– Если я скажу, кто это был, мне придется выйти за него, – прошептала она, вытирая слезы. – Но я не смогу.
– Конечно, не сможете, потому что я его убью.
На губах Джози появилась едва заметная улыбка.
– И съедите его сердце на рыночной площади? Нет уж, я предпочитаю, чтобы никто о нем не узнал, даже вы.
Мейн с трудом удержался, чтобы не выругаться.
– Вы должны сказать мне его имя.
– Убийство – слишком суровое наказание, поэтому сперва мне надо подумать. – Только это она и могла сказать ему.
Казалось, прошла вечность, прежде чем они добрались до дома Тесс и Мейн на руках внес Джози внутрь.

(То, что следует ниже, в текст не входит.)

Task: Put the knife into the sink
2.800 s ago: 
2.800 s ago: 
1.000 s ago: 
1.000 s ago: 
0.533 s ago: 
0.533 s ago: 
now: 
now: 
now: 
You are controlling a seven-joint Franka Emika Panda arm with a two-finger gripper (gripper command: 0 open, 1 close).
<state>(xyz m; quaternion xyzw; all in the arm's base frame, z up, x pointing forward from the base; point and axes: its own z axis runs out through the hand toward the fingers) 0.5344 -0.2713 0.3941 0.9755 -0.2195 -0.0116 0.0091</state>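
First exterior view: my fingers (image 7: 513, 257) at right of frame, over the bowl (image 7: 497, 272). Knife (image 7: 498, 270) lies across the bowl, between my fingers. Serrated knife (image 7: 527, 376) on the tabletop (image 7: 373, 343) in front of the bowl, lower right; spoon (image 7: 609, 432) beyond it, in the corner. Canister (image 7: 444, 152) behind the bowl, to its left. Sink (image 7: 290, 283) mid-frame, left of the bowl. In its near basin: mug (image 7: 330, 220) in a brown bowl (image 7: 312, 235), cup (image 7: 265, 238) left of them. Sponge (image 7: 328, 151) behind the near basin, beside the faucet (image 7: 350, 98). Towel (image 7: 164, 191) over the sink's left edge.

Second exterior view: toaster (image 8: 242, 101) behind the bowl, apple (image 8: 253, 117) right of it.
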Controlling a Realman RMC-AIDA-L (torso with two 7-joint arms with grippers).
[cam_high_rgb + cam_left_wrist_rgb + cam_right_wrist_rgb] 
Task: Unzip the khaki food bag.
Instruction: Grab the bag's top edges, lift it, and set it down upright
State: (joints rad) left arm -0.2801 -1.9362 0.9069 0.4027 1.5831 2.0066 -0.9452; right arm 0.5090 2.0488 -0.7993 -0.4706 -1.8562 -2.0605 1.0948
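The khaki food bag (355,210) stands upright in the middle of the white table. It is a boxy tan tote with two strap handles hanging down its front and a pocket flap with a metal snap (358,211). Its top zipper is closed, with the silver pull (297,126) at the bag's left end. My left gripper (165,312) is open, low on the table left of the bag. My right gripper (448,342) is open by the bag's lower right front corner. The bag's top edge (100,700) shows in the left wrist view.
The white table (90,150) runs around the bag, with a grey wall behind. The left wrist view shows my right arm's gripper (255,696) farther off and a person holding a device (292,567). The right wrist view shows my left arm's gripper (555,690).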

Как только он поставил ее на пол, она тут же подбежала к сестре и заплакала. Плащ свалился с нее, и хозяевам дома было достаточно одного взгляда, чтобы понять, что произошло.
Произнося какие-то малопонятные слова, Тесс стала гладить Джози по спине, а глаза Фелтона стали холодными, как у тигра.
– Кто? – выдохнул он.
Мейн огорченно покачал головой:
– Я нашел ее в конюшне, но она не хочет ничего говорить.
Не отрывая взгляда от Мейна, Тесс усадила Джози на кушетку.
– Как случилось, что она осталась одна?
– Не знаю. Гризелда почувствовала недомогание и уехала, но Джози все время держалась позади нас. Куда она потом подевалась, мне неведомо. Мы всюду ее искали; Сильви и я даже заходили на конюшню... Теперь она боится, что мы заставим ее выйти за него замуж.
Лусиус Фелтон сделал резкое движение, и Мейн кивнул.
– Она не понимает.
Их глаза встретились.
– Тесс все равно узнает, кто это сделал, – уверенно сказал Лусиус.
– Как?
– Я ее муж, этого достаточно.
Мейн кивнул:
– А я поеду домой и привезу Гризелду.
Они решили, что Тесс и Гризелда вместе позаботятся о Джози, тогда как их задача – поскорее найти ее обидчика.
Пока я еще был в состоянии соображать, любезный читатель, моя прекрасная Ипполита – краснею, когда говорю об этом, – привязала меня к стене с помощью каких-то хитрых крючков и шарфа, который сняла с головы. Вы станете корить меня за то, что я не порвал этих хрупких пут, но любой мужчина, кому случится дочитать до этого места, поймет мою нерешительность. Я не стал оскорблять ее чувствительность, а потом она занялась столь волнующим делом, что...
Из мемуаров графа Хеллгейта
Гризелда уже не в первый раз порывалась уйти, хотя ей этого вовсе не хотелось. Как он смеет смотреть на нее так, словно находит любое ее самое обычное высказывание безумно интересным?! И как ему удалось сделать постель столь элегантной?
– Представьте себе, что сказали бы ваши приятельницы, если бы увидели вас здесь?
При этой мысли Гризелда содрогнулась.